Sharing a room with Carl Edgar
3516 Agnes Avenue, Kansas City, Missouri 64128, United States

On or just before December 6th 1917, Hemingway moved from Mrs Haynes’s boarding house, which was both relatively expensive and too close to his Uncle Tyler’s home, to this wood-frame house at 3516 Agnes Avenue, where he stayed in an upstairs room with Carl Edgar.
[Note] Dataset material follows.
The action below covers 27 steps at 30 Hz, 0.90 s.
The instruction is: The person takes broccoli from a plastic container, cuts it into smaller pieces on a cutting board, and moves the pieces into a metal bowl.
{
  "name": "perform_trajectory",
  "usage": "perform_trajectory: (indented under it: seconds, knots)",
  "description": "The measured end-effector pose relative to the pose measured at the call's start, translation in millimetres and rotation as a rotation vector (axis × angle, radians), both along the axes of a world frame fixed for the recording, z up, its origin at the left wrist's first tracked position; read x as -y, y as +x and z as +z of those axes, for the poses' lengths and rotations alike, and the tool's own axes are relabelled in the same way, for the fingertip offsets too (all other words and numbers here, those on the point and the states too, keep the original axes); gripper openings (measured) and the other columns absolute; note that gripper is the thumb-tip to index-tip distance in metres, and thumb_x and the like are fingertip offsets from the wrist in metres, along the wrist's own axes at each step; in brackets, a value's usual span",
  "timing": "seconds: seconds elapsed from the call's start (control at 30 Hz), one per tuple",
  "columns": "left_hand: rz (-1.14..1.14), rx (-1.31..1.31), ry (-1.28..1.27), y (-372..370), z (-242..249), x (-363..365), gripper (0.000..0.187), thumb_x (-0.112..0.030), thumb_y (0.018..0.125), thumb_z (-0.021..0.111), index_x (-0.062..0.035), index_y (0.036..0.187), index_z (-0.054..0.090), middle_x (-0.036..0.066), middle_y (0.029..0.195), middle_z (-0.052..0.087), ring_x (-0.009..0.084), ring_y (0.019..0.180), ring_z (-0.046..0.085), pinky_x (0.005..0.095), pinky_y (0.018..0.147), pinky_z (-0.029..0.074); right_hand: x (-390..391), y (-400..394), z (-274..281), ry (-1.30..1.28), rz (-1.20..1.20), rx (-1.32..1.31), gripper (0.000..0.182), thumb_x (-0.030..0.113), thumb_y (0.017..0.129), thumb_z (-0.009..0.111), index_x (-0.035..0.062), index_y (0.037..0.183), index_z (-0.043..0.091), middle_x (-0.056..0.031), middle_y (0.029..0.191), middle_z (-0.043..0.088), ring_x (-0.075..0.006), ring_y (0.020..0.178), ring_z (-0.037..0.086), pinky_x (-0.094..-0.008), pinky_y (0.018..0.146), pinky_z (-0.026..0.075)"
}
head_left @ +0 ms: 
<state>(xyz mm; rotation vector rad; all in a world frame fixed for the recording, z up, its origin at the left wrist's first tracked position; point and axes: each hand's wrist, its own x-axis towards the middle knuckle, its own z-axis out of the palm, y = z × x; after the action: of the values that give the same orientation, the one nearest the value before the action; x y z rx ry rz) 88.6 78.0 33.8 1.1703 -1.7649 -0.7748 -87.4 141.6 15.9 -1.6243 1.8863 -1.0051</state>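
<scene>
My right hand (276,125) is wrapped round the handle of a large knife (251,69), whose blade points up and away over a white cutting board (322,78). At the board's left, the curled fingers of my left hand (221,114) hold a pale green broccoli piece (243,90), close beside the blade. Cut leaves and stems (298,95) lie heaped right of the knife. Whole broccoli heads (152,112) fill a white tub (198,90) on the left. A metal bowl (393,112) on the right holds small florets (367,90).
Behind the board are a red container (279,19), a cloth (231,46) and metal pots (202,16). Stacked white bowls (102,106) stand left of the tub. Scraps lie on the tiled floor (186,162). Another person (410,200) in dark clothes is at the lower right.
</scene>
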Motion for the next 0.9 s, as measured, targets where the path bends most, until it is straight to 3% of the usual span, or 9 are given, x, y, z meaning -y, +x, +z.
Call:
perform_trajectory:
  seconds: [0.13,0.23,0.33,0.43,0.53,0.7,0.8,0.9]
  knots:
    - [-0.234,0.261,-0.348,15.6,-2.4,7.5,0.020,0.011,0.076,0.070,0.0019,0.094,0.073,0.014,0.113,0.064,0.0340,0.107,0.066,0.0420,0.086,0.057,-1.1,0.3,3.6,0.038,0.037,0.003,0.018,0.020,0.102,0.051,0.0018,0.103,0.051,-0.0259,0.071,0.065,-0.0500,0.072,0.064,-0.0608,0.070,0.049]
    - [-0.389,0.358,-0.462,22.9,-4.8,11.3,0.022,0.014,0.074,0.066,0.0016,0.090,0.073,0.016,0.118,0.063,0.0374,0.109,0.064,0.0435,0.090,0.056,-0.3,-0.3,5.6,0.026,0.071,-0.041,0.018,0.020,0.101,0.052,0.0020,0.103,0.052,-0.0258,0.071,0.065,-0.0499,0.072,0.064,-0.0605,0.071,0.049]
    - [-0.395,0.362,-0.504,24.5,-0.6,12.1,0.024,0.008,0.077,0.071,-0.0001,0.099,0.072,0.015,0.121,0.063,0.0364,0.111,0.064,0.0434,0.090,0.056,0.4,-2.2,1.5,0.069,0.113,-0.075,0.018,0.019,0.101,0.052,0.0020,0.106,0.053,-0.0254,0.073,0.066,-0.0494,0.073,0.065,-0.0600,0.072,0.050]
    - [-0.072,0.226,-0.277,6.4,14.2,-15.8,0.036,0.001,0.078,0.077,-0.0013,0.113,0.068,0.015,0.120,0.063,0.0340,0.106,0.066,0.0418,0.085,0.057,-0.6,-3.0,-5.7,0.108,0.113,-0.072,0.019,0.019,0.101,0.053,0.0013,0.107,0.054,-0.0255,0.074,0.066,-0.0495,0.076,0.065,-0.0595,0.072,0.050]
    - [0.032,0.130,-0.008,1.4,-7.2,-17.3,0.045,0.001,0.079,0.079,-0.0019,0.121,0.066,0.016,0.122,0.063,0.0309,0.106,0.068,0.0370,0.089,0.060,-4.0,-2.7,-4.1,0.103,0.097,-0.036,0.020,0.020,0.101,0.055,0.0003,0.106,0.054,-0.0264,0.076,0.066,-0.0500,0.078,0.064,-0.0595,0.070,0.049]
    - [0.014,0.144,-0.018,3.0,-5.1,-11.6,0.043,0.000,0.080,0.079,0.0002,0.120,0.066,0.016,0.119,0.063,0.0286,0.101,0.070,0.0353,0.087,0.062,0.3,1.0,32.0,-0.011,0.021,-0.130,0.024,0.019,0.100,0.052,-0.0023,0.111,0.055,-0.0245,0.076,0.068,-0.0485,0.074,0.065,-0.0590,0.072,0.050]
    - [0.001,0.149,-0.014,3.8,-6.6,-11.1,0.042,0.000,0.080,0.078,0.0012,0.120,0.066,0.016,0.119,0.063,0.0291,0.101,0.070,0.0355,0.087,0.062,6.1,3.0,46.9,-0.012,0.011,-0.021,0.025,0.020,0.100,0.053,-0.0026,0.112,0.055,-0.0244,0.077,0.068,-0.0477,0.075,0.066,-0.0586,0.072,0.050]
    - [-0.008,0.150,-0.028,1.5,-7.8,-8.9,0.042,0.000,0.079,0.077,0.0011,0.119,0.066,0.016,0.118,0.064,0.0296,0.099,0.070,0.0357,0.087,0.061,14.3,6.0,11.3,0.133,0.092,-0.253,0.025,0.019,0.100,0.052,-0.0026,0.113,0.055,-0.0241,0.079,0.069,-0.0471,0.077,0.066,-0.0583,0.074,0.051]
Edgar was a friend Hemingway had made during the summer while he was in Horton Bay, Michigan. He was some 10 years older than Hemingway and worked for the California Fuel Oil Co. in downtown Kansas City. It was he who had greeted Hemingway when he first stepped off the train at Union Station back in October. Since then the two had managed to go out together frequently, including taking a trip on Hemingway’s first Sunday in Kansas City to St Joseph to visit Edgar’s family. Hemingway probably saw the older man as a father figure and was happy to have him around. In a letter to his father, Clarence, he described Edgar as “peach”, a term he often used for people he liked. And in a letter to his mother, who seems to have unjustly criticised Edgar without ever having met him, Hemingway said that his friend had been a better influence on him than anyone he’d ever known.
Edgar later spoke of Hemingway’s enthusiasm for his job as a reporter: “Hemingway felt the charm and romance of newspaper work fully,” he said. “He would talk for hours about his work, frequently when it would have been better to go to bed.”
The upstairs room in the house at Agnes Avenue was a comfortable one with a table, dresser, a couple of large double beds, a sleeping porch outside, and cost the friends only $2.50 each per week. Hemingway had been paying three times as much at Mrs Haynes’s boarding house on Warwick Boulevard. The electric streetcar was only four blocks away on Prospect Avenue, which allowed Hemingway to travel easily to work and back.
Hemingway continued to live at this house until he returned home to Oak Park, Illinois at the start of May, having collected his last paycheck from the Kansas City Star on 30th April 1918. His time at the newspaper had been utterly exhausting but, as he told his father, he had gained a lot of valuable experience and had done some good work. A few weeks later he was on the steamship Chicago, heading to Europe and the War.